Cheap cheap cheap outdoor cable. Shielded cables by default. It just
seems that there are a lot of benefits for the low power draw radios.
Obviously a licensed link can't pull enough power over an RG6, but
EPMP or 450 or UBNT PMP radios I would think could run just fine.
Instead of having to deal with switching equipment or breakout boxes
at the top of a tower, just run up a larger coax to a splitter. No
outdoor enclosure needed.
Is it simply a lack of products that would make development costs too
much, or is there another technical aspect I'm missing. Docsis version
3.1 Full Duplex, which is currently in development will do 10gb sync,
Docsis 3.1 is 10gb/1gb.
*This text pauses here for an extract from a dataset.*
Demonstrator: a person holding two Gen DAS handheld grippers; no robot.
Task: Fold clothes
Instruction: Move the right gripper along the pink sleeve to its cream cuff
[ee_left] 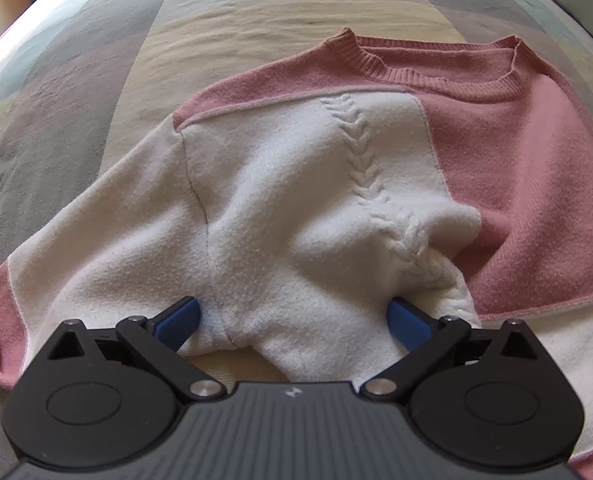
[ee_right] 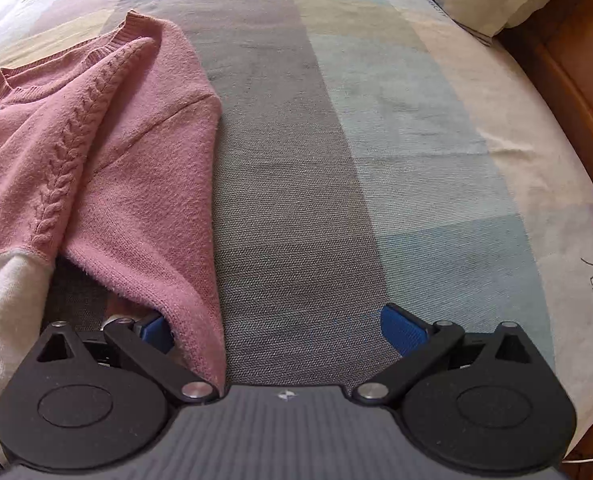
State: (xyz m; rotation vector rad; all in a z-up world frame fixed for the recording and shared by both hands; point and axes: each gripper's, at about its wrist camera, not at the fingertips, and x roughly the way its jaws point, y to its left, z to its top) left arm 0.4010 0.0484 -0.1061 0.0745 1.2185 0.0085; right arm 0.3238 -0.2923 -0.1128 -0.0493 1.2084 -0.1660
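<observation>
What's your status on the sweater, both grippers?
Left gripper open, straddling bunched white sweater fabric. Right gripper open, pink edge over one finger. Bedspread ahead, nothing blocking.

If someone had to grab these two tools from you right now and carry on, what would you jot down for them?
Left hand-held gripper: open, fingers either side of a bunched white part of the pink-and-white sweater; not clamped.
Right hand-held gripper: open, pink sleeve edge draped over one finger, nothing gripped.
Sweater lies on the striped bedspread, collar far from you, one side flipped over the body.
Done: a first side fold, it seems.
Left: probably tidy the sleeves, fold the other side, then bottom to collar.
</observation>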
More than enough for any of our AP Clusters
for at least a few years.
https://en.wikipedia.org/wiki/DOCSIS#Comparison It seems like UBNT or
Cambium (heck Motorola already had all the coax products built) could
easily make a 10gb Fiber to Coax adapter for the tower base. Feed it
with Fiber and DC, then just keep adding splitters and radios until
you run out of power budget.
It just seems like I've never heard it discussed, and I'm not sure
why. Obviously there is something I'm missing. Docsis is a standard,
but maybe there's no standard for the power delivery on the coax? So
vendor Inter-op prohibits development dollars from being spent on it.